Write out, word for word, the first line of the data below and every line after it through the one containing "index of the".

══ Information supplied ══

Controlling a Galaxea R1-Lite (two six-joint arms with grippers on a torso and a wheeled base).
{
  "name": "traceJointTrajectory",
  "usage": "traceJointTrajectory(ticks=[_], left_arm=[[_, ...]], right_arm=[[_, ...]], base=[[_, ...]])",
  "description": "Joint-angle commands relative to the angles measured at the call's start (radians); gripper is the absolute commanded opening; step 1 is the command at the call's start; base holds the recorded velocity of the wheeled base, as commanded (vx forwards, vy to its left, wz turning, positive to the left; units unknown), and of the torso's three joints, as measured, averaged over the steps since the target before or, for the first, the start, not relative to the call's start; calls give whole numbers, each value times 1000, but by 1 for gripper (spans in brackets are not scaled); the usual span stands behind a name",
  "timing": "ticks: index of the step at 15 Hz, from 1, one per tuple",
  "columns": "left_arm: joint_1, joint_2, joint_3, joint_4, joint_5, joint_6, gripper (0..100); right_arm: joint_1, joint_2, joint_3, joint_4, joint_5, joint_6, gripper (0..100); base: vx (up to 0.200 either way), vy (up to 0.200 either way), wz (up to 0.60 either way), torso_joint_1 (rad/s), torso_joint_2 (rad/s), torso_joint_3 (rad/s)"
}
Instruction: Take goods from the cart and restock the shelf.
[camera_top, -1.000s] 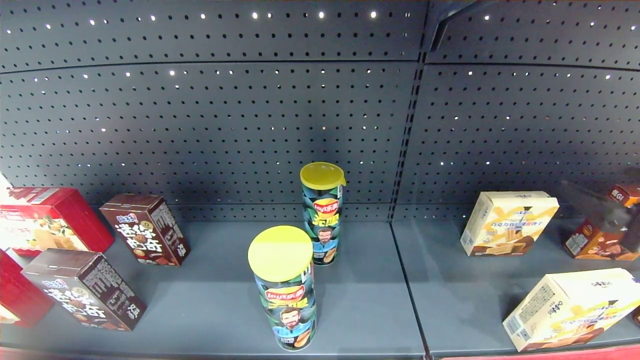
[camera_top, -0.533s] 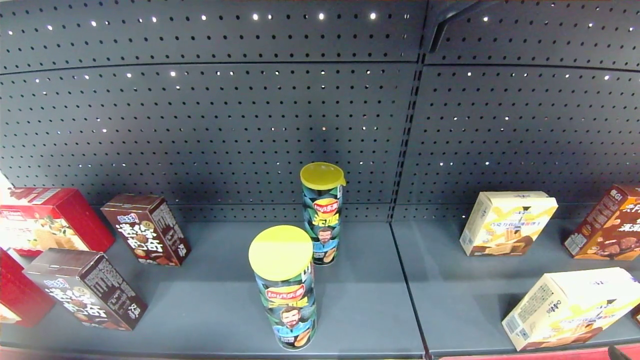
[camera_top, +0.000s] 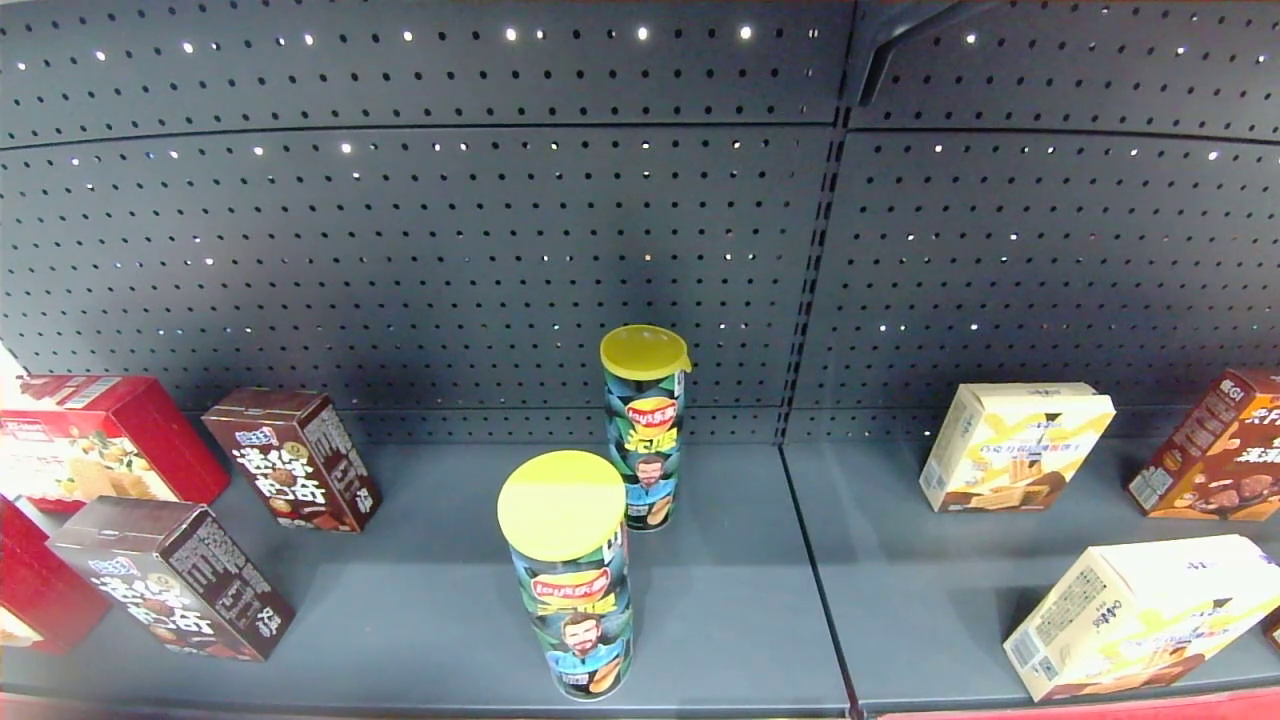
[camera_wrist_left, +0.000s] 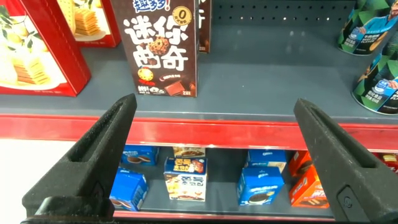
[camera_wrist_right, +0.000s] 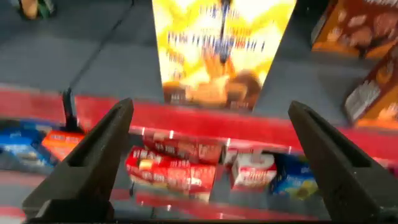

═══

Completed task -
Controlling a Galaxea R1-Lite (two six-joint arms with grippers on a torso and a wheeled base).
{
  "name": "traceJointTrajectory",
  "usage": "traceJointTrajectory(ticks=[_], left_arm=[[_, ...]], right_arm=[[_, ...]], base=[[_, ...]])",
  "description": "Joint-angle commands relative to the angles measured at the call's start (radians); gripper is the absolute commanded opening; step 1 is the command at the call's start; base holds the recorded velocity of the wheeled base, as commanded (vx forwards, vy to its left, wz turning, positive to the left; units unknown), and of the torso's three joints, as measured, averaged over the steps since the target before or, for the first, the start, not relative to the call's start; calls give whole numbers, each value times 1000, but by 1 for gripper (spans in brackets are not scaled); the usual span stands behind a name",
  "timing": "ticks: index of the step at 15 Hz, from 1, one per tuple",

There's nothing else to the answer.